Universidade entra com ação para cobrar pós-graduação

A Universidade Federal de Pelotas, mesmo sendo uma escola superior pública, quer garantir o direito de cobrar taxa de matrícula e mensalidade nos cursos de pós-graduação lato sensu que oferece. Para tanto, ajuizou Ação Cautelar, com pedido de liminar, no Supremo Tribunal Federal,contra recurso extraordinário do Ministério Público Federal.

O Ministério Público Federal entrou com ação civil pública para que fosse declarada a impossibilidade de cobrança direta de mensalidade dos estudantes da pós-graduação, por se tratar de instituição pública de ensino, razão pela qual a universidade "deveria reger-se pela regra da gratuidade", conforme o artigo 206, inciso IV, da Constituição Federal. As informações são do STF.

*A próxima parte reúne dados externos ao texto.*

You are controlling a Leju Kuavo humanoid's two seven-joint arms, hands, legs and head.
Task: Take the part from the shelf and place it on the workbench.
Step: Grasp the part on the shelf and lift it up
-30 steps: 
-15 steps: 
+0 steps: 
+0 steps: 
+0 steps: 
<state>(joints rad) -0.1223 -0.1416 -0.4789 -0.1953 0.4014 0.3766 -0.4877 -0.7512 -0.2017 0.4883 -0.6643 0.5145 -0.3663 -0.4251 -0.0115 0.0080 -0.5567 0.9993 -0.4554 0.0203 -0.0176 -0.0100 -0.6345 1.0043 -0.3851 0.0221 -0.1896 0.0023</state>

Segundo os advogados da universidade, os cursos de pós-graduação lato sensu, que se caracterizam como especializações, não são alcançados pela regra da gratuidade, já que os cursos de especialização fornecem certificados, mas não conferem graus acadêmicos. A regra se aplicaria somente à graduação, que é direito comum a todos, independentemente do ramo do conhecimento em que esteja o indivíduo. A defesa sustenta que as especializações feitas após a formação superior atendem a necessidades e objetivos pessoais e não se configuram como atividades de ensino regular, como o mestrado e doutorado.

A defesa também alega na Ação Cautelar que a garantia da autonomia universitária de que trata o artigo 207 da Carta Magna foi frontalmente violada. De acordo com a entidade, impor às instituições públicas de ensino superior que ofereçam cursos de pós-graduação lato sensu gratuitos resultaria na subtração de recursos públicos que deveriam se destinar ao custeio das funções essenciais da universidade, como por exemplo, cursos de graduação, mestrado e doutorado. Além disso,segundo os advogados,ao contrário do que afirma o MPF, o Ministério da Educação não reconhece a inserção dos cursos de pós-graduação na esfera da gratuidade.